**What you are asked to do**
The line containing "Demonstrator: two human" marks the end; copy exactly all lines from the start of the material up to and including it.

**Task inputs**

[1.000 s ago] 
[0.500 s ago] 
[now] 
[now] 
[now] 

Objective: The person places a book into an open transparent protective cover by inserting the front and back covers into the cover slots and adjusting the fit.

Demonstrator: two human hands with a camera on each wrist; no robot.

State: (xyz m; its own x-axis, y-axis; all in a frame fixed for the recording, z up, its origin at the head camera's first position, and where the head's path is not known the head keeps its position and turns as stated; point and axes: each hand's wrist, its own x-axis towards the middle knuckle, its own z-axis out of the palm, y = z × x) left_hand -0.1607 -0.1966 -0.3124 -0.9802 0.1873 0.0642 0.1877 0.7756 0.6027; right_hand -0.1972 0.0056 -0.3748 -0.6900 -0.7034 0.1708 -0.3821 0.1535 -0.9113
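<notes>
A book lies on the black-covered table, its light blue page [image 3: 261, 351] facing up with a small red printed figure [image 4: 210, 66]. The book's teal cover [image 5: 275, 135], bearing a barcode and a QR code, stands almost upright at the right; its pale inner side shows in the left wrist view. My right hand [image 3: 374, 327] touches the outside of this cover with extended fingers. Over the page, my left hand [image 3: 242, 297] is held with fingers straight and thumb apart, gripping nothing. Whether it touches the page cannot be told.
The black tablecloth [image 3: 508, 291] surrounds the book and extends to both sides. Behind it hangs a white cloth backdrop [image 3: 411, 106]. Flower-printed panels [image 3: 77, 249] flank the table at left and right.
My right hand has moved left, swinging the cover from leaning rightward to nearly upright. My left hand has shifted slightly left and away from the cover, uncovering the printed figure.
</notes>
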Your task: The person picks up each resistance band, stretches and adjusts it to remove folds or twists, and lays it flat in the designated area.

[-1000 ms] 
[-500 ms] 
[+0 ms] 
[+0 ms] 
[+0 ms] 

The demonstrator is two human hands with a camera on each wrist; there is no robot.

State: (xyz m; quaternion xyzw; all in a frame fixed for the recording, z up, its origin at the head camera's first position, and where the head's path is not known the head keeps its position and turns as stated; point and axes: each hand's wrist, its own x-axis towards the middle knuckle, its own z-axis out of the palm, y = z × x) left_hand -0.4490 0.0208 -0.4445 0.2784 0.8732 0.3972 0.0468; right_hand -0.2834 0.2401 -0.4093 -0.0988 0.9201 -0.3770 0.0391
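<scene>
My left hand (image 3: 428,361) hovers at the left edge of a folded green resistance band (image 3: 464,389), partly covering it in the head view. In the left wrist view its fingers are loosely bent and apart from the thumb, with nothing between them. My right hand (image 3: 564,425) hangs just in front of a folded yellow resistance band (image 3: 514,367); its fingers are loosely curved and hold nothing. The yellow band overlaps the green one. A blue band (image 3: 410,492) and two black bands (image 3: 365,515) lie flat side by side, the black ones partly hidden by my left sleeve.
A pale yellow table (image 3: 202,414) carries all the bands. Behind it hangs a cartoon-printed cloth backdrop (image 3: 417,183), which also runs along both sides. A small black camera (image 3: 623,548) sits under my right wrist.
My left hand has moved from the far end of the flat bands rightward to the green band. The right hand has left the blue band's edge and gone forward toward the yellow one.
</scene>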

**Worked solution**
[1.000 s ago] 
[0.500 s ago] 
[now] 
[now] 
[now] 

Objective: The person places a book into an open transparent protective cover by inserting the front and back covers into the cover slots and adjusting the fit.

Demonstrator: two human hands with a camera on each wrist; no robot.

Nothing further is needed to complete the exercise.